Targeting mitochondrial oxidative metabolism as an approach to treat heart failure

Heart failure is a major cause of morbidity and mortality in the world. Cardiac energy metabolism, specifically fatty acid and glucose metabolism, is altered in heart failure and has been implicated as a contributing factor in the impaired heart function observed in heart failure patients. There is emerging evidence demonstrating that correcting these changes in energy metabolism by modulating mitochondrial oxidative metabolism may be an effective treatment for heart failure. Promising strategies include the downregulation of fatty acid oxidation and an increased coupling of glycolysis to glucose oxidation. Carnitine palmitoyl transferase I (CPT1), fatty acid β-oxidation enzymes, and pyruvate dehydrogenase kinase (PDK) are examples of metabolic targets for the treatment of heart failure. While targeting mitochondrial oxidative metabolism is a promising strategy to treat heart failure, further studies are needed to confirm the potential beneficial effect of modulating these metabolic targets as an approach to treating heart failure. This article is part of a Special Issue entitled: Cardiomyocyte Biology: Cardiac Pathways of Differentiation, Metabolism and Contraction.

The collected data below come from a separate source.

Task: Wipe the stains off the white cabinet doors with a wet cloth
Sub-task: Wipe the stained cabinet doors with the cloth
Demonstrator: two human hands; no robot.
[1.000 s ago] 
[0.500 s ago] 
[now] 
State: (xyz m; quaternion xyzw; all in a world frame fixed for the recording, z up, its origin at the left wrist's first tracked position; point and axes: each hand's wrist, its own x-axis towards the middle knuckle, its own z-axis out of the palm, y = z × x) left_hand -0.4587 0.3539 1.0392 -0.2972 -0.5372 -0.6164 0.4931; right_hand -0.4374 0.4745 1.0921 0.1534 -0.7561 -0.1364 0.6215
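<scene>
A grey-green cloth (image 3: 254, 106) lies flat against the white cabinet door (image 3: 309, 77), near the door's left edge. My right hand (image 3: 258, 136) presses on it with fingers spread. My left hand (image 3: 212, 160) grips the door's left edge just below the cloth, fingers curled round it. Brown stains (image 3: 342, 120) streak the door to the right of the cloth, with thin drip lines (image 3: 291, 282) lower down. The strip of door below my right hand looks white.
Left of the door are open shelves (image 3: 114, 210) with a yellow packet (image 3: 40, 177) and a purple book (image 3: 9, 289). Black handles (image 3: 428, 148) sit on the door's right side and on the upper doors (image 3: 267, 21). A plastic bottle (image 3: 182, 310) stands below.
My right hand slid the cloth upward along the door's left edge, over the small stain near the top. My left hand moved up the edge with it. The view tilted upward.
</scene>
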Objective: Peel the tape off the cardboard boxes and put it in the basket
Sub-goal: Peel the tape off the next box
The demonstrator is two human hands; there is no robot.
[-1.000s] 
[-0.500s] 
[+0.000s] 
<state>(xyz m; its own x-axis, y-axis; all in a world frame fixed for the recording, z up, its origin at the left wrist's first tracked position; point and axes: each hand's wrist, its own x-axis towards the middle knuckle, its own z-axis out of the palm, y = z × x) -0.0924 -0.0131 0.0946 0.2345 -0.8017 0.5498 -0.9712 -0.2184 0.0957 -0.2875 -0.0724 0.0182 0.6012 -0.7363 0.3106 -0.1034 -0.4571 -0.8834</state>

► Significant alterations in energy metabolism occur in the failing heart.
► Cardiac mitochondrial oxidative metabolism decreases in heart failure.
► Glycolysis increases in the failing heart.
► Optimizing energy metabolism is a novel approach to treat heart failure.
► Inhibiting fatty acid oxidation and stimulating glucose oxidation improves cardiac efficiency and function in heart failure.